You seem to be rather deaf, because you have a hard time imagining that someone is interested in crypto, visibly.  I don't trade, I don't hold a lot of coins, I only buy coins when I want to use them (that is, spend them on something).  I think it is bad for crypto to "invest" in it: money is not an "investment" but an intermediate good in a commercial exchange.  So there's no dumping to be done if there's no "investment" of course.  My idea of going to an exchange is to buy coins I'll use.  The idea is not to go in the other direction (that is, to sell coins).  If one day I get paid a lot in coins for a thing I do, then it might be necessary to go to an exchange to get some fiat out of it if that's too many coins I can spend on stuff (that is, if there's not enough stuff available to be bought in bitcoin or monero).    THAT, to me, is the use of crypto.

I'm very sad that the price of crypto today is so high, and I'm pretty sad that monero rose to over $10.  When it was about $1, it is true that the market cap was too low because some serious deals in monero would be a significant fraction of the market cap.   But when dark market acceptance was there, my hope was that it would rise to, say, $4.  That would have been enough market cap.   Unfortunately, now, speculators and "investors" like you have fallen onto it, and now the price is almost as ridiculously blown up as bitcoin's.  Bitcoin should be around $40 or something.  That's enough for the actual usage as I spelled out above.  All this stupid gambling, investing, and trading has killed crypto entirely in the above view.  But I keep to it.  I'm not interested in crypto for anything else than its usage as a currency, because anything else is not sustainable.   It can take a long time before that bubble pops, but it will pop, because it is a greater fool game.
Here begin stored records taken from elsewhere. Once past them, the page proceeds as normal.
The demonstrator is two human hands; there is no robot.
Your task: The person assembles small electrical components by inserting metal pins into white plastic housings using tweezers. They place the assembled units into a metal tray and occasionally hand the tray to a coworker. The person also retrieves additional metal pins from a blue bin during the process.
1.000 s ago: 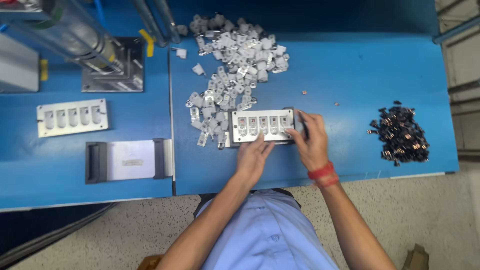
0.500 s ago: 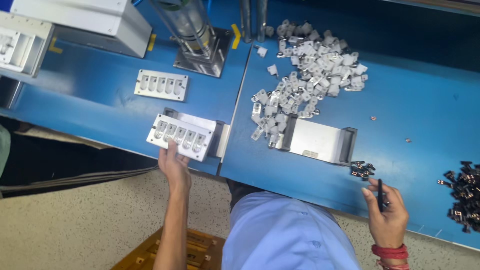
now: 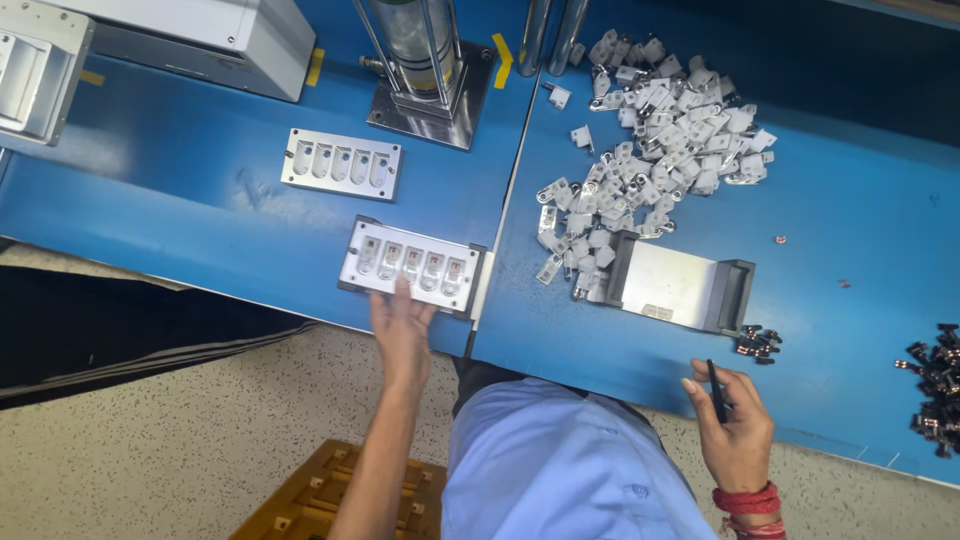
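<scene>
Shifted nearer, left hand [image 3: 402, 325] rests spread on five-slot tray [image 3: 410, 267]; right hand [image 3: 735, 425] pinches perhaps one black tool [image 3: 717, 390].

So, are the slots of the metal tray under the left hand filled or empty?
Filled: each slot of the metal tray under the left hand shows a small part inside.

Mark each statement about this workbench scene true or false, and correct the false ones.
1. The left hand touches the metal tray with five filled slots. True.
2. The right hand holds a thin dark tool. True.
3. The pile of white parts lies left of the seam between the blue tables. False: it lies right of the seam.
4. A second five-slot metal tray lies beyond the one being touched. True.
5. The flat metal holder is stacked on the touched tray. False: it sits apart, beside the white parts.
</scene>
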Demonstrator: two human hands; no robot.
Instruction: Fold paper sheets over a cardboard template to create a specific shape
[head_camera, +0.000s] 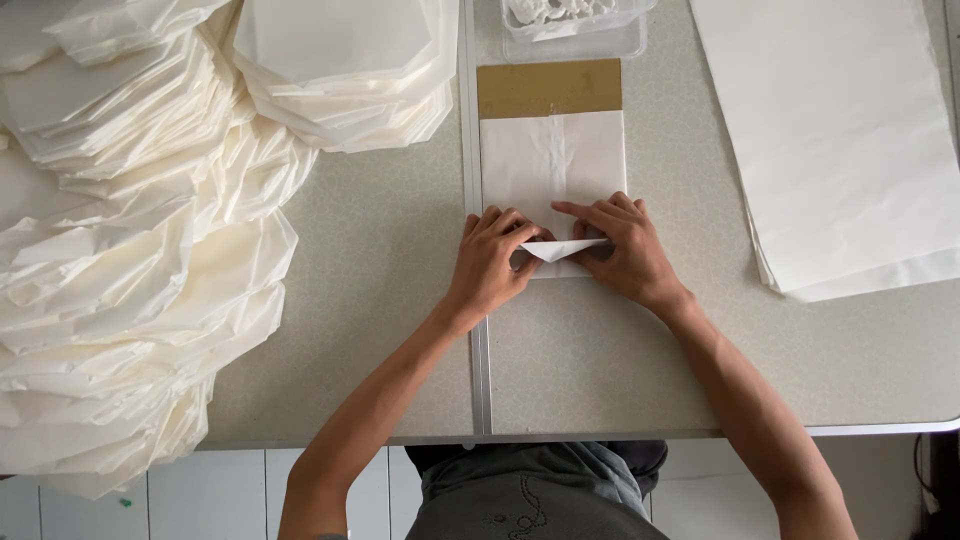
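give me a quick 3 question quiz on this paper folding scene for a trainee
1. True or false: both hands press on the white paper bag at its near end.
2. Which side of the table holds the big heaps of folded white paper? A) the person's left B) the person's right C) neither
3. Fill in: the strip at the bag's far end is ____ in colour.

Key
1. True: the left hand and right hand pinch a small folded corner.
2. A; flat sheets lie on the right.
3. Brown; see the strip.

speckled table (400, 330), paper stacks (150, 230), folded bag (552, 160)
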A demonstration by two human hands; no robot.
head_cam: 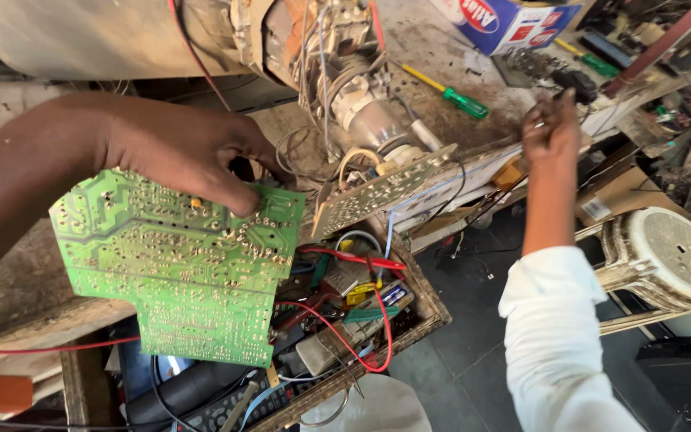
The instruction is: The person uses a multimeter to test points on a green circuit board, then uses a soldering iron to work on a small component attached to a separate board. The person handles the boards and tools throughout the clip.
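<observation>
The left hand [181,152] is gripping a green board [177,264] over a wooden box [421,308] crammed with wires [345,328]; the right hand [549,128] is pinching something small at the desk [433,56] edge.

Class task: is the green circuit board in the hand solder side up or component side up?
Solder side up: the green circuit board shows only silvery joints and traces.

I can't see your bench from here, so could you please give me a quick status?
Left hand holds green circuit board, solder side up. Right hand reaching over cluttered bench. Red wire loops under board.
</observation>
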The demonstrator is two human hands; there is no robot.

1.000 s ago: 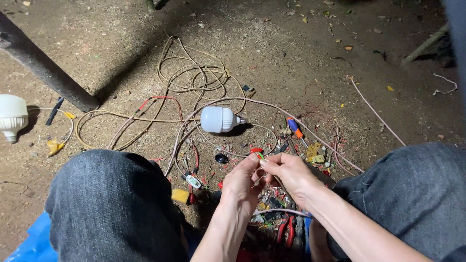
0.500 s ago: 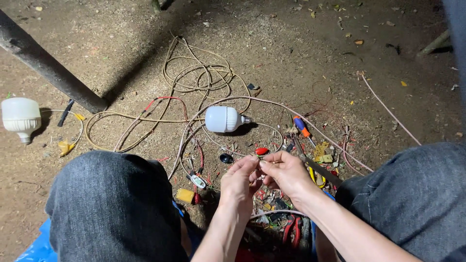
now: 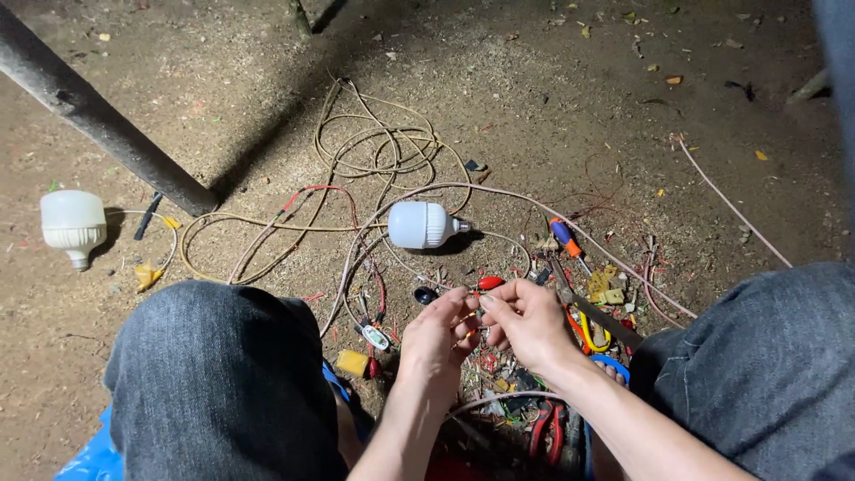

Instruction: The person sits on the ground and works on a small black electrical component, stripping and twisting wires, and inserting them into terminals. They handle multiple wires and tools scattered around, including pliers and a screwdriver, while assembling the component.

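Gritty dirt ground (image 3: pixel 552 80); both hands (image 3: pixel 485 325) pinch thin wire, tangled cords (image 3: pixel 374 151) beyond.

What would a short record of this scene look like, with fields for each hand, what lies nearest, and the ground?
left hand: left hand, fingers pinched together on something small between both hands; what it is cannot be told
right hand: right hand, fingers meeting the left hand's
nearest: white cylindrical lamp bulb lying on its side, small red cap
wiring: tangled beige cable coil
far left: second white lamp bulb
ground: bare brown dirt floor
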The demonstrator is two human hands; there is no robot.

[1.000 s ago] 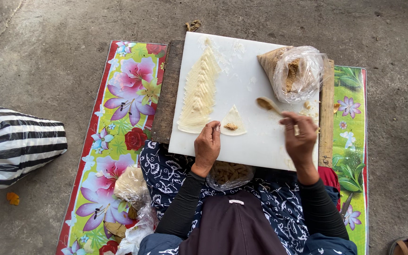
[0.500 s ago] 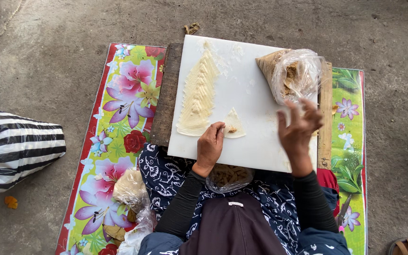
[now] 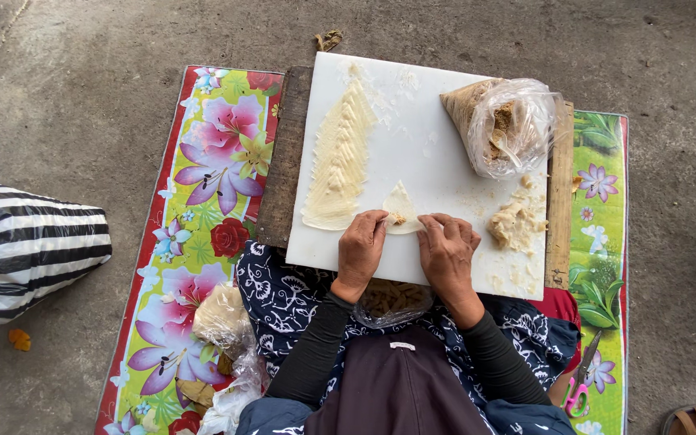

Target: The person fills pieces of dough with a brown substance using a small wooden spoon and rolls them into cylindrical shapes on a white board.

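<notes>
Both hands work on one small triangular wrapper [image 3: 400, 208] lying near the six o'clock edge of the white board [image 3: 445, 161]. The left hand [image 3: 360, 250] pinches its lower left corner, grip narrow, a dab of filling under the fingertips. The right hand [image 3: 447, 250] presses the wrapper's right corner, fingers curled close. At nine o'clock from the wrapper lies a fanned stack of wrappers [image 3: 338, 161]; at three o'clock a lump of filling [image 3: 515, 225]; at one o'clock a plastic bag [image 3: 501, 125]. A flowered mat [image 3: 203, 177] lies beneath.
</notes>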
So yes, for the few crypto coins I need, I'm obliged to go to a "complying exchange".  Now, with a coin like monero, at least, once I bought them, they can't know what I do with it.  But that's even hypothetical, because for the moment, I don't buy any monero, as I can't spend them.  If I want to buy a computer, or toner for my printer, or whatever, it is way easier to do it with fiat ; the offers on openbazaar are still meager as compared to amazon, and you have to use bitcoin there.

Quote
What's the point ?

..the point is to talk a whole lot of bullshit then do the opposite of your little freedom speeches.

Of course not, why would I do that.   I'm asking people to stop trading and "investing".  I would like the price of crypto to go down, so that the greater-fool game it is now in, would stop.  I would like the market cap of crypto to be mainly supported by its usage through Fisher's formula, like the price of fiat is, instead of being "supported" by the hope to find greater fools, that has to stop one day.   It would be great if I woke up tomorrow, and bitcoin was at $80,-, and monero at $2,-.  Then I'd know that this silly game is over, and that crypto is back where it should be: as a currency for a parallel economy.

I say this, not because I'm a kind of monk preaching the good word, but because the current game has no sustainable future.  Complying crypto is silly, fiat is better because it hasn't that burden of trustlessness and decentralisation.  And "investing" in it is nothing else but a greater fool game, of which we all know what happens when one runs out of greater fools.

Now, it is true that there's still 90% of the planet of greater fools available, so if you play it smart, you can win a lot before it crashes, but that's immoral I think.  And risky too, because you could hit the wall much sooner than you think and you might be that greater fool all your peers have been waiting for.